--- WHAT THE EXERCISE ASKS ---
Below are records to print word for word; include none of their pictures.

--- RECORDS TO USE ---
═══

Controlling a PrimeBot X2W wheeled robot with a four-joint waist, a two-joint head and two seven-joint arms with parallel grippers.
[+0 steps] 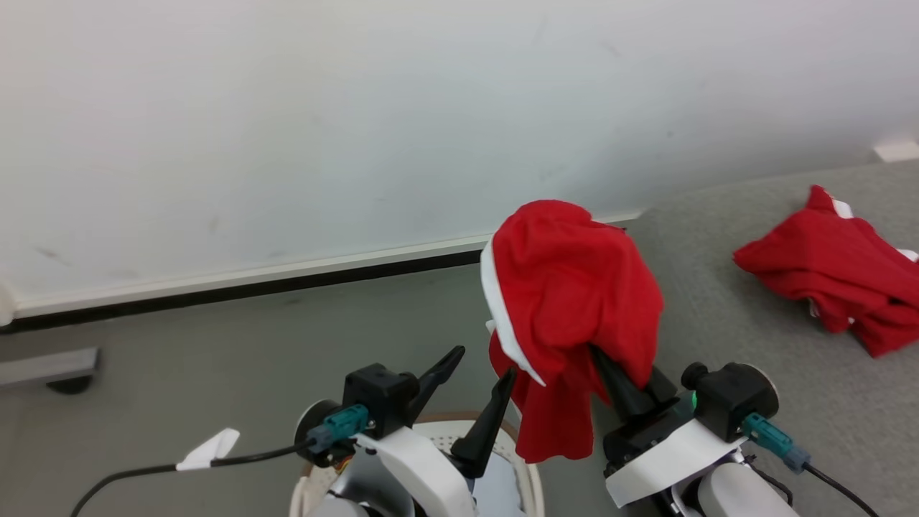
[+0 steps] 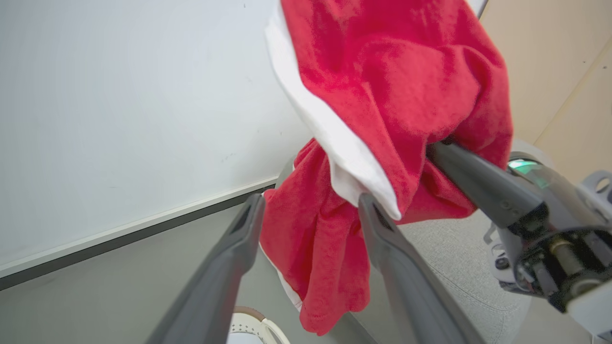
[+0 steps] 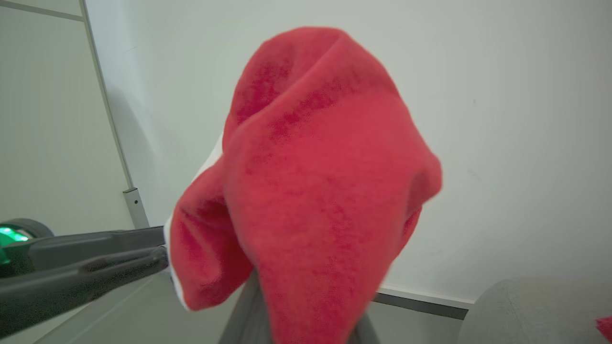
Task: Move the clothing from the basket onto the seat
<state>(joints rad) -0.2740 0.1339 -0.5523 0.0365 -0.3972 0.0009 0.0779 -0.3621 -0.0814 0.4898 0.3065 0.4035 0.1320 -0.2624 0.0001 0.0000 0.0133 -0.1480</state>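
The room was plain: a grey floor (image 1: 215, 359) running back to a white wall (image 1: 287, 108). Nearest me, the oval cream-white plastic laundry basket (image 1: 529, 480) with its brown rim sat under my arms. They hid most of its inside, so I could not tell whether more clothing was left there. My left claw (image 1: 484, 362) stood spread and empty above it. My right claw (image 1: 607, 362) was pressed together on a soft bright-red fabric garment with white trim (image 1: 574, 287). The garment was lifted clear of the basket and hung beside the edge of the large grey woven-fabric sofa seat (image 1: 718, 345). Farther back on that seat lay another crumpled red garment (image 1: 826, 280). I judged the task partway done: one piece was delivered and one was in the air, needing to be carried over the seat and released. After that the basket needed checking.
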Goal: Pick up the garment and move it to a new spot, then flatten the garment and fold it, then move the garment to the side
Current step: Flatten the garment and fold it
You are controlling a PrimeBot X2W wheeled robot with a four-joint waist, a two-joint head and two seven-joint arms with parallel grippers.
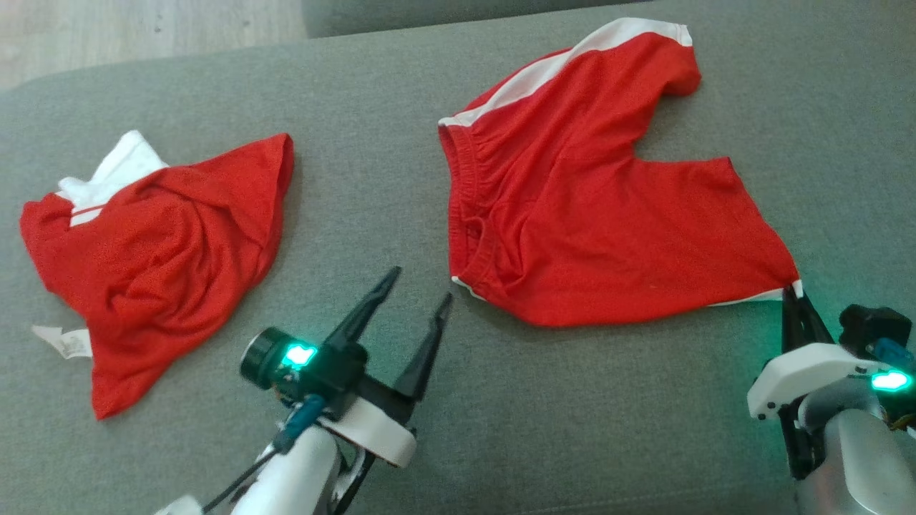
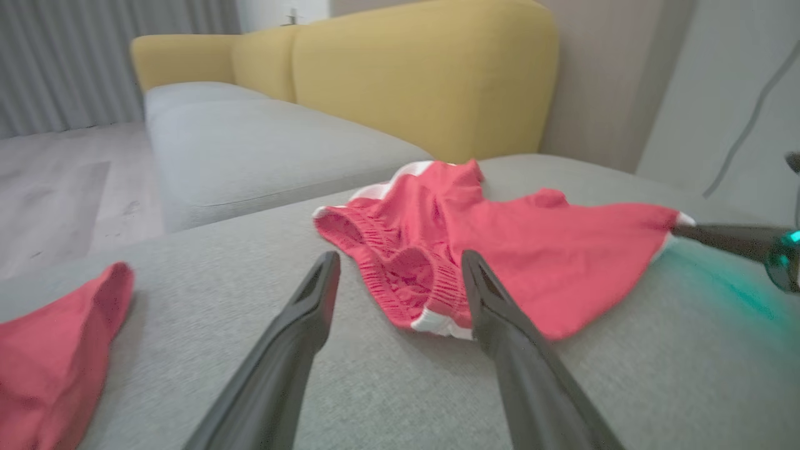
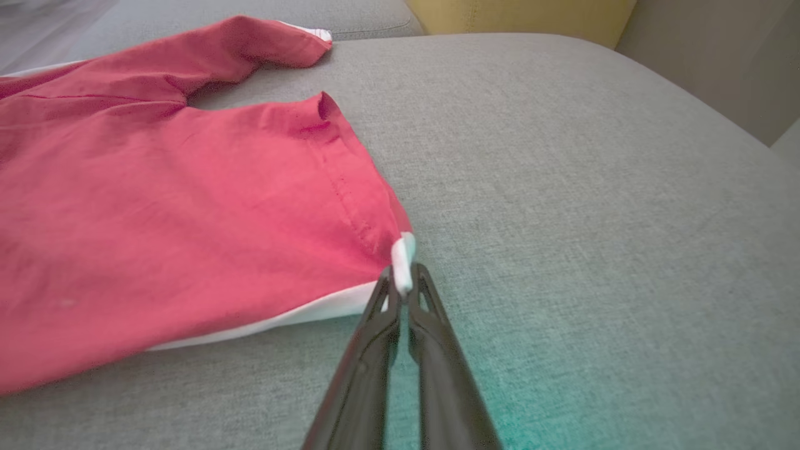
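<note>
Red shorts with white side stripes (image 1: 572, 214) lie flat-ish on the grey fabric cushion (image 1: 572, 429), waistband facing the left gripper (image 1: 421, 284), fingers spread wide just short of the cloth. Right gripper (image 1: 793, 292) pinches the shorts' white-trimmed hem corner. Crumpled red-and-white garment (image 1: 157, 250), probably a shirt, lies well apart at left.

Grey couch (image 1: 608, 415): shorts (image 1: 572, 214), perhaps a shirt (image 1: 164, 250)
</note>
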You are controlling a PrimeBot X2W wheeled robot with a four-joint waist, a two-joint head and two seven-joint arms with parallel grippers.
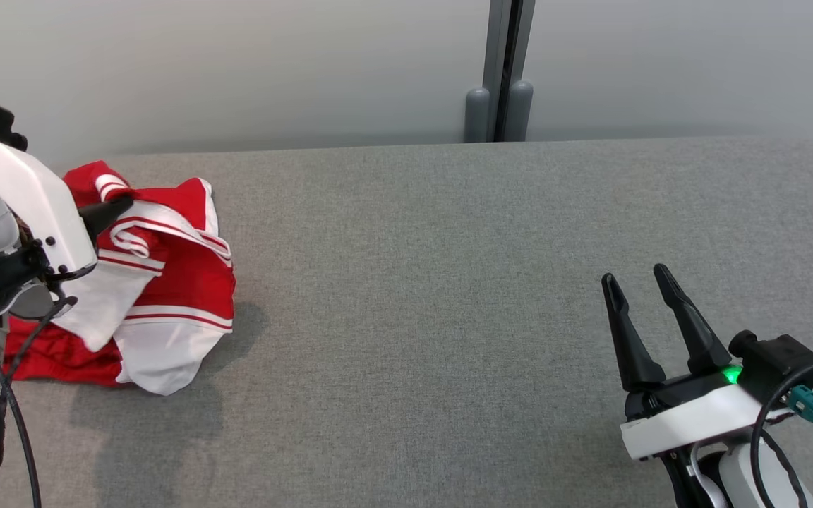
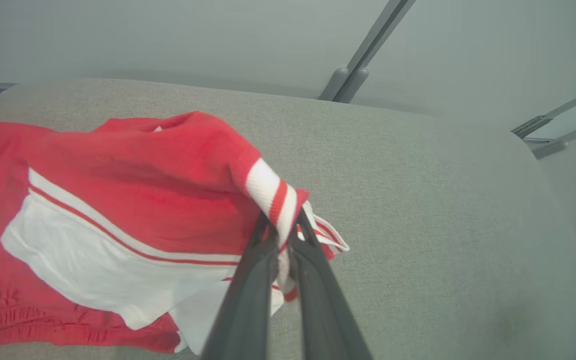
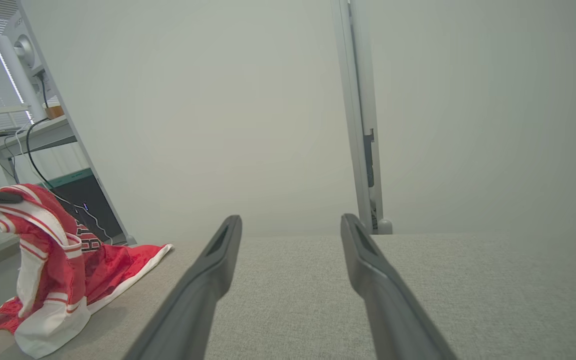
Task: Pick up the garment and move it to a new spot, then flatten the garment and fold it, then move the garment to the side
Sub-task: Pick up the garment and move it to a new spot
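Worryingly, the left hand point(image 2: 284, 235), clamped only on a striped cuff point(image 2: 273, 192) of the crumpled red-and-white fabric garment point(image 2: 133, 200), could lose it mid-lift; the right hand point(image 1: 634, 275) gapes empty.

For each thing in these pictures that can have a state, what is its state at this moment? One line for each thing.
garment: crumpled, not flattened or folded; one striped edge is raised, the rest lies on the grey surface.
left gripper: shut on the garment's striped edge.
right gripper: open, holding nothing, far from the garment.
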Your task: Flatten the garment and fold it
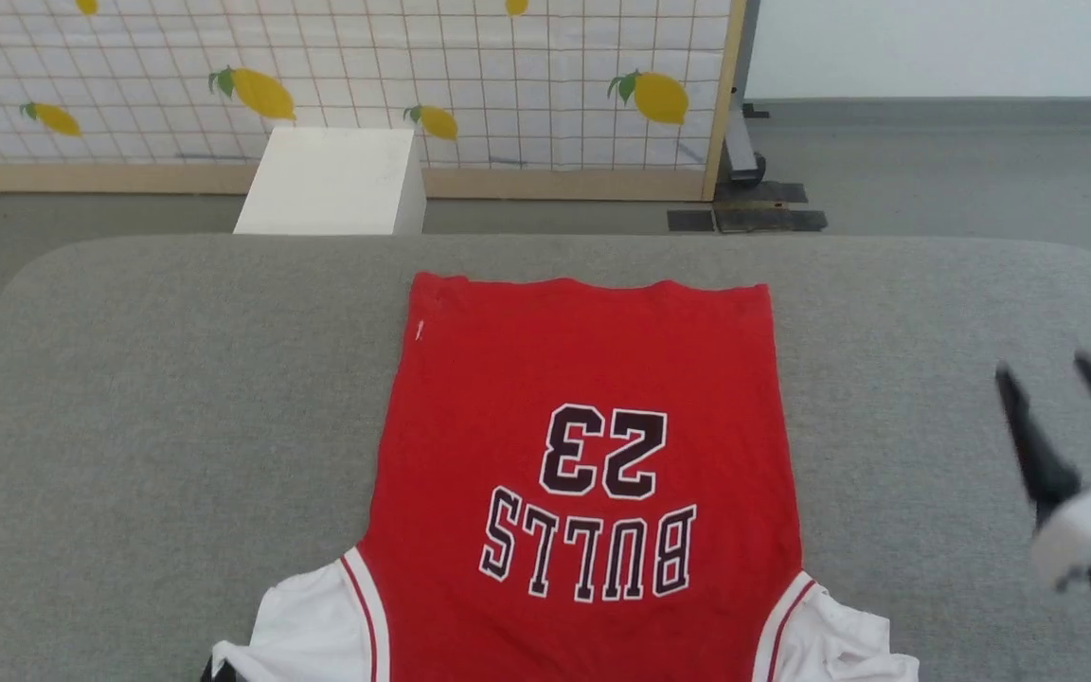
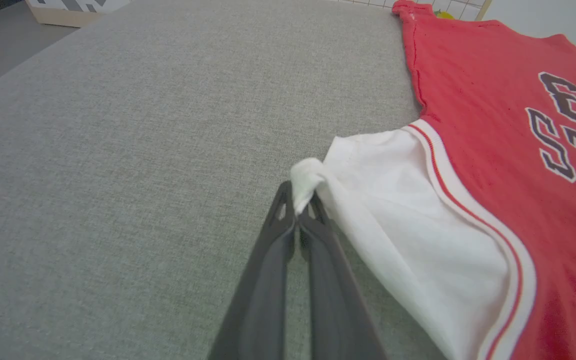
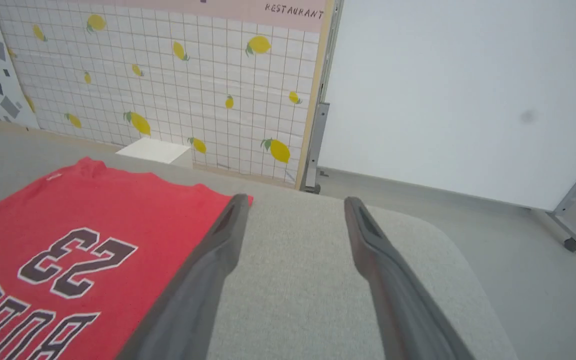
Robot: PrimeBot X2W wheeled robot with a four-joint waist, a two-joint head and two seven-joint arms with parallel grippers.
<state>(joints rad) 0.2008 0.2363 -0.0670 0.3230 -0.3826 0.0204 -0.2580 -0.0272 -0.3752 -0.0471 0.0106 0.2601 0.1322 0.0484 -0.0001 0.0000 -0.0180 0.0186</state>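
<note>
A grey, fabric-covered table [image 1: 176, 426] with rounded corners carries the work. The garment [image 1: 583, 379] lies flat on it, chest side up, its collar end toward the robot and running off the bottom of the head view.

Nearest, the left gripper [image 2: 298, 207] is clenched on the outer corner of the white left sleeve [image 2: 408, 210]. A small wad of the cloth is bunched between its fingertips, and the sleeve is drawn out sideways from the red body. The white right sleeve [image 1: 839, 644] lies rumpled on the table at the other side.

The right gripper [image 1: 1046, 369] is off to the right of the garment, apart from it. Its jaws are spread wide with nothing between them, above bare table.

Farther on, the black-and-white lettering [image 1: 593, 549] "BULLS" and "23" reads upside down from the head. Beyond it the straight red hem [image 1: 593, 284] lies short of the table's far edge.

Past the table, a white box [image 1: 332, 180] stands on the grey floor [image 1: 934, 170] before a lemon-print panel [image 1: 413, 66].
</note>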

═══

--- EXERCISE SOLUTION ---
Controlling a PrimeBot X2W wheeled robot with a four-joint waist, a two-joint head and two seven-joint arms with parallel grippers.
[+0 steps] 
[+0 steps] 
[+0 steps] 
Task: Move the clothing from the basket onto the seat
<state>(joints rad) -0.2740 0.1339 -0.5523 0.0365 -0.3972 0.0009 0.0779 -0.3621 -0.0814 0.4898 0.3065 0.4035 0.1320 -0.2624 0.0001 0.0000 0.0133 -0.1480</state>
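The room was plain: a grey floor (image 1: 215, 359) running back to a white wall (image 1: 287, 108). Nearest me, the oval cream-white plastic laundry basket (image 1: 529, 480) with its brown rim sat under my arms. They hid most of its inside, so I could not tell whether more clothing was left there. My left claw (image 1: 484, 362) stood spread and empty above it. My right claw (image 1: 607, 362) was pressed together on a soft bright-red fabric garment with white trim (image 1: 574, 287). The garment was lifted clear of the basket and hung beside the edge of the large grey woven-fabric sofa seat (image 1: 718, 345). Farther back on that seat lay another crumpled red garment (image 1: 826, 280). I judged the task partway done: one piece was delivered and one was in the air, needing to be carried over the seat and released. After that the basket needed checking.
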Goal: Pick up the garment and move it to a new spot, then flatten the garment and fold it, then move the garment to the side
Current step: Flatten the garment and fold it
You are controlling a PrimeBot X2W wheeled robot with a four-joint waist, a two-joint head and two seven-joint arms with parallel grippers.
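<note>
Red shorts with white side stripes (image 1: 572, 214) lie flat-ish on the grey fabric cushion (image 1: 572, 429), waistband facing the left gripper (image 1: 421, 284), fingers spread wide just short of the cloth. Right gripper (image 1: 793, 292) pinches the shorts' white-trimmed hem corner. Crumpled red-and-white garment (image 1: 157, 250), probably a shirt, lies well apart at left.

Grey couch (image 1: 608, 415): shorts (image 1: 572, 214), perhaps a shirt (image 1: 164, 250)
</note>
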You are controlling a PrimeBot X2W wheeled robot with a four-joint waist, a two-joint head and two seven-joint arms with parallel grippers.
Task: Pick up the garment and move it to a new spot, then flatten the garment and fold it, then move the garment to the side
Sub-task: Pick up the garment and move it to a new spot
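Worryingly, the left hand point(image 2: 284, 235), clamped only on a striped cuff point(image 2: 273, 192) of the crumpled red-and-white fabric garment point(image 2: 133, 200), could lose it mid-lift; the right hand point(image 1: 634, 275) gapes empty.

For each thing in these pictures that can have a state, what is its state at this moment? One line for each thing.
garment: crumpled, not flattened or folded; one striped edge is raised, the rest lies on the grey surface.
left gripper: shut on the garment's striped edge.
right gripper: open, holding nothing, far from the garment.
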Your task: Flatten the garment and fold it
Robot: PrimeBot X2W wheeled robot with a four-joint waist, a two-joint head and two seven-joint arms with parallel grippers.
<state>(joints rad) 0.2008 0.2363 -0.0670 0.3230 -0.3826 0.0204 -0.2580 -0.0272 -0.3752 -0.0471 0.0106 0.2601 0.1322 0.0484 -0.0001 0.0000 -0.0180 0.0186</state>
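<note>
A grey, fabric-covered table [image 1: 176, 426] with rounded corners carries the work. The garment [image 1: 583, 379] lies flat on it, chest side up, its collar end toward the robot and running off the bottom of the head view.

Nearest, the left gripper [image 2: 298, 207] is clenched on the outer corner of the white left sleeve [image 2: 408, 210]. A small wad of the cloth is bunched between its fingertips, and the sleeve is drawn out sideways from the red body. The white right sleeve [image 1: 839, 644] lies rumpled on the table at the other side.

The right gripper [image 1: 1046, 369] is off to the right of the garment, apart from it. Its jaws are spread wide with nothing between them, above bare table.

Farther on, the black-and-white lettering [image 1: 593, 549] "BULLS" and "23" reads upside down from the head. Beyond it the straight red hem [image 1: 593, 284] lies short of the table's far edge.

Past the table, a white box [image 1: 332, 180] stands on the grey floor [image 1: 934, 170] before a lemon-print panel [image 1: 413, 66].
</note>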

Nothing further remains in this exercise.